Only the lines from the opening of the material through the one containing "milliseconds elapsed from" should be reproduced, each exactly as it stands.

── SOURCE DATA ──

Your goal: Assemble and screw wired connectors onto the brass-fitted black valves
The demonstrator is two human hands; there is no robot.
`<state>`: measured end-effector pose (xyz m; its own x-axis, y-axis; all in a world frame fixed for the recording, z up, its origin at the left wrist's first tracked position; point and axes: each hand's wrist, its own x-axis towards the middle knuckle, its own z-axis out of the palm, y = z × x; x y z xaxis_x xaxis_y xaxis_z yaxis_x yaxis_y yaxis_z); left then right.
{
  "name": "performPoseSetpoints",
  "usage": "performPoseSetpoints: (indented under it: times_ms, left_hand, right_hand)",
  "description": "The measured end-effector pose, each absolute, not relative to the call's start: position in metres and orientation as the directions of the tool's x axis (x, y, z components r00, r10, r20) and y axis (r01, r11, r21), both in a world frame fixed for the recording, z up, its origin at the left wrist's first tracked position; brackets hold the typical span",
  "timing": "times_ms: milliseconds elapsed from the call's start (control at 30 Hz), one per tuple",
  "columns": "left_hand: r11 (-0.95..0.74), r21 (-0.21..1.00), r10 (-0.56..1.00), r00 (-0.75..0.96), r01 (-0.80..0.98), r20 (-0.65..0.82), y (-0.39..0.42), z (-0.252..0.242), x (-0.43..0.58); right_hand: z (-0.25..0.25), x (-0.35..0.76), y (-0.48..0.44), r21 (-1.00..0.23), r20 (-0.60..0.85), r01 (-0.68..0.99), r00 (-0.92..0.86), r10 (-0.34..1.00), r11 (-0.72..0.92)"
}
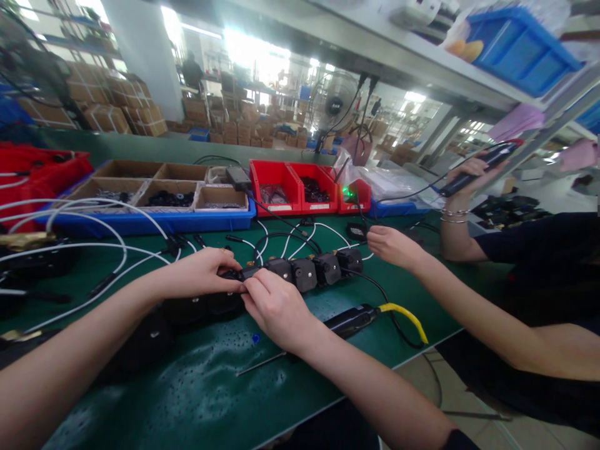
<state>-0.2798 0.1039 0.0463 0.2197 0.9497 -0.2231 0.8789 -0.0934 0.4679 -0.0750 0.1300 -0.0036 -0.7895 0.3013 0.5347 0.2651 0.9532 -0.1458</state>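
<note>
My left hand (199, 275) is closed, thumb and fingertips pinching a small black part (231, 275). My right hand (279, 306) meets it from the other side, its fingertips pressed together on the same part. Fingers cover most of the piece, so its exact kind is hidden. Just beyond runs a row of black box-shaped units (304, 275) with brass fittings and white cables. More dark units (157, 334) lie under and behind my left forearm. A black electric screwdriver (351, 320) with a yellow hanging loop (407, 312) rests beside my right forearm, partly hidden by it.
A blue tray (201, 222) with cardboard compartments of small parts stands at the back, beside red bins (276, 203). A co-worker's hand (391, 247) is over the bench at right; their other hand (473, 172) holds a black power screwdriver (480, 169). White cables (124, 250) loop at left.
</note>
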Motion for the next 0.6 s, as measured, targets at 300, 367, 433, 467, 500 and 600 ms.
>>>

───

* [OUTPUT FOR THIS EXERCISE]
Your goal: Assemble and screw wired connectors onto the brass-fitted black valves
The demonstrator is two human hands; there is no robot.
`<state>`: measured end-effector pose (xyz m; its own x-axis, y-axis; all in a world frame fixed for the recording, z up, its origin at the left wrist's first tracked position; point and axes: each hand's wrist, its own x-axis towards the middle knuckle, its own z-axis out of the palm, y = z × x; x y z xaxis_x xaxis_y xaxis_z yaxis_x yaxis_y yaxis_z); left then right.
{
  "name": "performPoseSetpoints",
  "usage": "performPoseSetpoints: (indented under it: times_ms, left_hand, right_hand)",
  "description": "The measured end-effector pose, each absolute, not relative to the call's start: position in metres and orientation as the directions of the tool's x axis (x, y, z components r00, r10, r20) and y axis (r01, r11, r21), both in a world frame fixed for the recording, z up, its origin at the left wrist's first tracked position; brackets hold the typical span",
  "timing": "times_ms: milliseconds elapsed from the call's start (control at 30 Hz), one per tuple",

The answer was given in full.